After The Price is Right, I would hop on my bike and start the ride. On the way I would listen to the Forest Gump soundtrack station. Hey! Don't hate! It really is such relaxing and peaceful music. Check it out.I would bike under all the century-old live oaks in Uptown. The smells of the flowers, freshly cut grass, the views, the peace, the thoughts. I would get lost in my music and meditate. I would ponder life. I would think about where Douglas and I were at in our relationship. I would think about the future and where we were going. Where we'd be in 10 years. Would we make it? Would we ever get married? Would we own the house with a white picket fence? Would we have babies one day? I would lay out my dreams as I peddled my bike and try to connect the stars to make them align. How could we make our dreams happen? What could I do to be a better person? Then, I would get to the gym and have the most hardcore, adrenaline rushed workout ever (FYI I change the radio station at the gym, Forest Gump is only on the bike.)

The first year of my new workout routine was incredible! I was not only seeing results in my body, but I also stopped having nightmares about my brother. Things just started to feel right. However, I would run on the treadmill and have to stop and cough because of the smoking. My boss at the time was very outspoken about my smoking habit. He would tell me how gross it was and that I should quit. Hearing that from him and other people in the context of having to stop for coughing breaks during my workout prompted me to finally quit.

It took about a year of my new morning routine to really help prepare me for this new chapter. On New Year's Eve of 2008 at 11:58 pm, I had my very last cigarette.

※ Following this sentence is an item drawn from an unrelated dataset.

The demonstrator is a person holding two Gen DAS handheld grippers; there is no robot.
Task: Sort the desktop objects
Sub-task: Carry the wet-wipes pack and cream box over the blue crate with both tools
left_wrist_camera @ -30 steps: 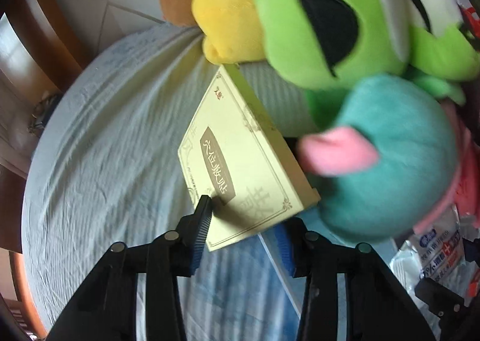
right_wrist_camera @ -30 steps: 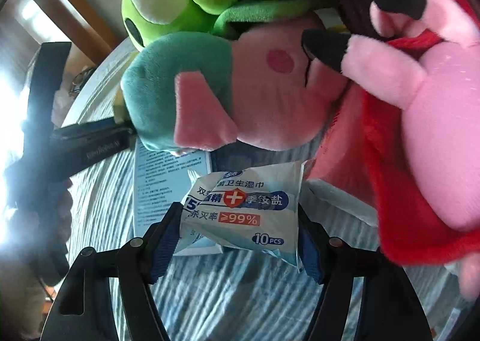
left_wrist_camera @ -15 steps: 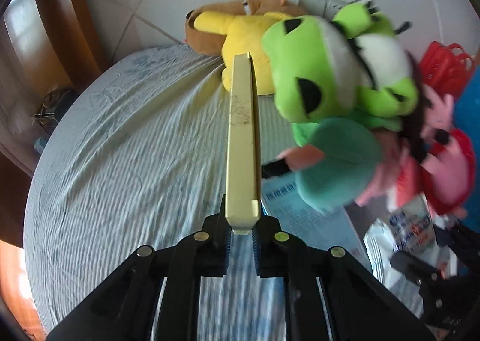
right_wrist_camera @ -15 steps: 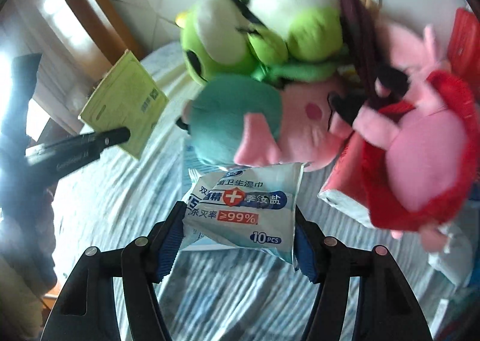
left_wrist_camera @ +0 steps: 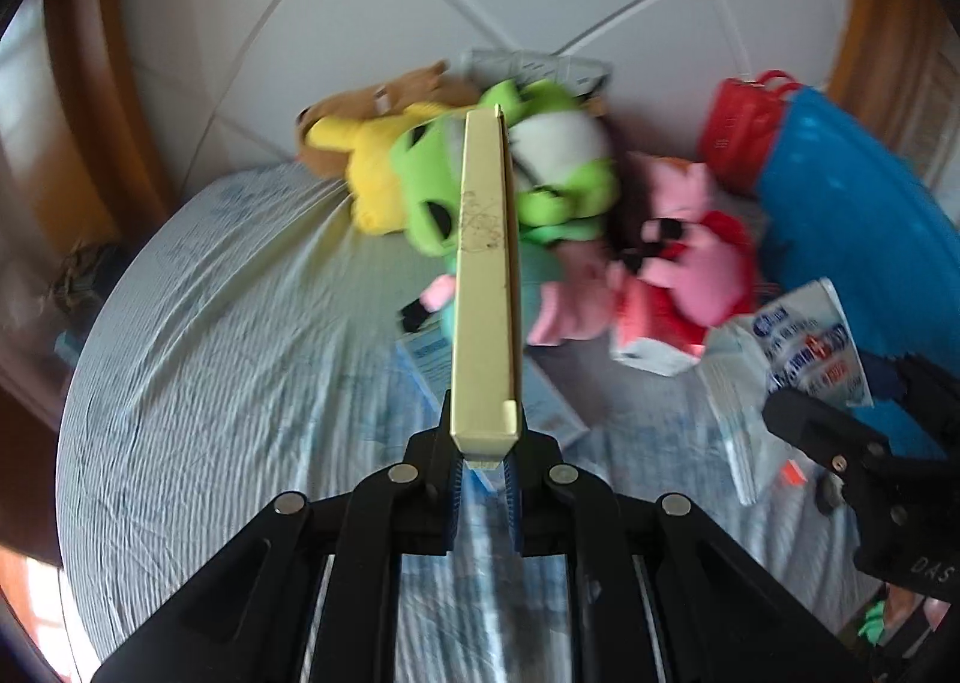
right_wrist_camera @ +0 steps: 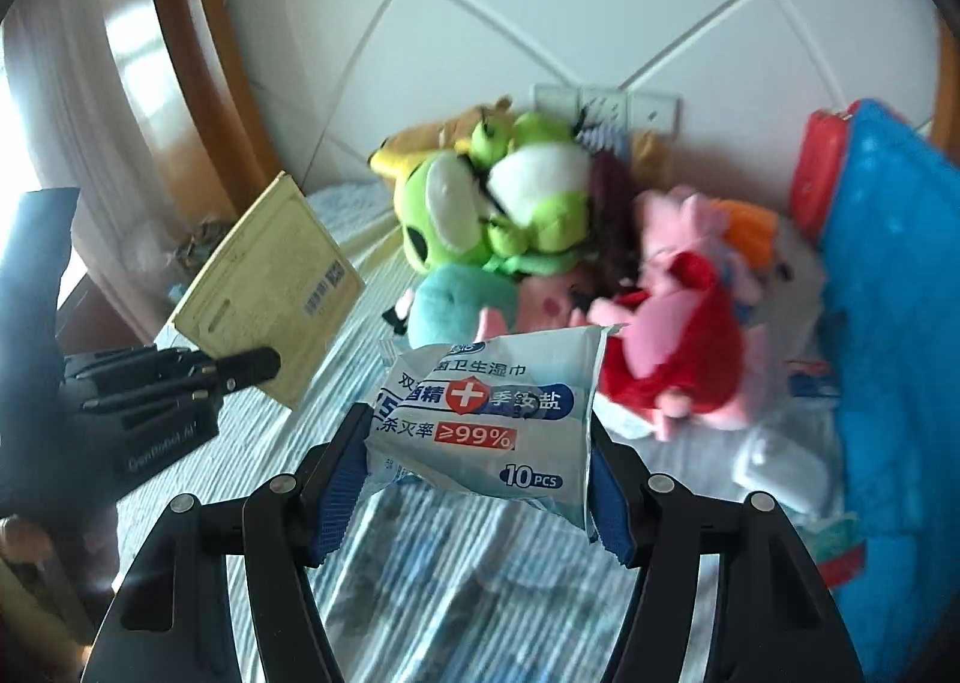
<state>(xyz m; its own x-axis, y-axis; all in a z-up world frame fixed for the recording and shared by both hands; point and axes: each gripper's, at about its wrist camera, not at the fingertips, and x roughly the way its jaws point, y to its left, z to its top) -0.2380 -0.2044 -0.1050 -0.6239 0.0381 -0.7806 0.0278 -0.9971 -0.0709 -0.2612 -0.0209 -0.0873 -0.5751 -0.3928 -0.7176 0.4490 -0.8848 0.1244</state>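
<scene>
My left gripper (left_wrist_camera: 483,473) is shut on a flat yellow-gold box (left_wrist_camera: 485,287), held edge-on and lifted above the table; the box also shows in the right wrist view (right_wrist_camera: 270,293) at the left. My right gripper (right_wrist_camera: 480,479) is shut on a white and blue wet-wipes pack (right_wrist_camera: 486,419), held above the table; the pack shows in the left wrist view (left_wrist_camera: 792,359) at the right. A pile of plush toys lies at the back: a green frog (left_wrist_camera: 540,191), a yellow one (left_wrist_camera: 372,173), a pink and red pig (left_wrist_camera: 690,257).
The round table (left_wrist_camera: 210,359) has a blue-striped cloth. A blue leaflet (left_wrist_camera: 432,359) lies flat under the held box. A blue basket (left_wrist_camera: 852,215) and a red basket (left_wrist_camera: 744,131) stand at the right. A tiled wall is behind.
My left gripper closed on the yellow box, turned it edge-on and raised it. Both grippers lifted and drew back from the toy pile; the wipes pack stays held.
</scene>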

Honestly, I wish I could say that the gym was my only guiding light to quitting but I would be lying. Pot also helped. Yes, yes, I know. I was replacing one habit with another. But that worked for me. Sure, there are people that judged me. There were people that looked down on me. One year led to another and before long I was 5 years stronger without cigarettes and my body and self-confidence had completely transformed into something I had never had before.

By now it was 2012 and my fitness routine had become second nature. But I started noticing that when we would travel to see family across the country I would go through full on pot withdrawal. I mean, I wouldn't dare bring weed to the airport, right? So I would do without it for the duration of our trip. To put it mildly, it was torture. I've heard many people say that you don't go through withdrawals from marijuana. That is absurd. You absolutely go through withdrawals. I would literally break out into sweats at the sight or smell of food and I would randomly barf throughout the trip. It was a nightmare, and it happened every time I had to leave town without weed. So to make things better, I chose not to leave again! What an excellent idea, right? (palm to face)

From 2012 to 2014 I never went further than a car ride from New Orleans. I truly thought that was the remedy to make things better. Then, Douglas asked me to go to Europe. He planned a European vacation that sounded amazing! We were to fly into Ireland, then on to Paris, Switzerland, Venice, and Rome. I was elated but also terrified. How could I travel having pot!? Well, I knew there was no way in hell that I was going to spend 3 weeks in Europe feeling sick to my stomach. I knew that I would have to either stay home and be a prisoner of my bad habits or break the chains and become free to do what and when I wanted!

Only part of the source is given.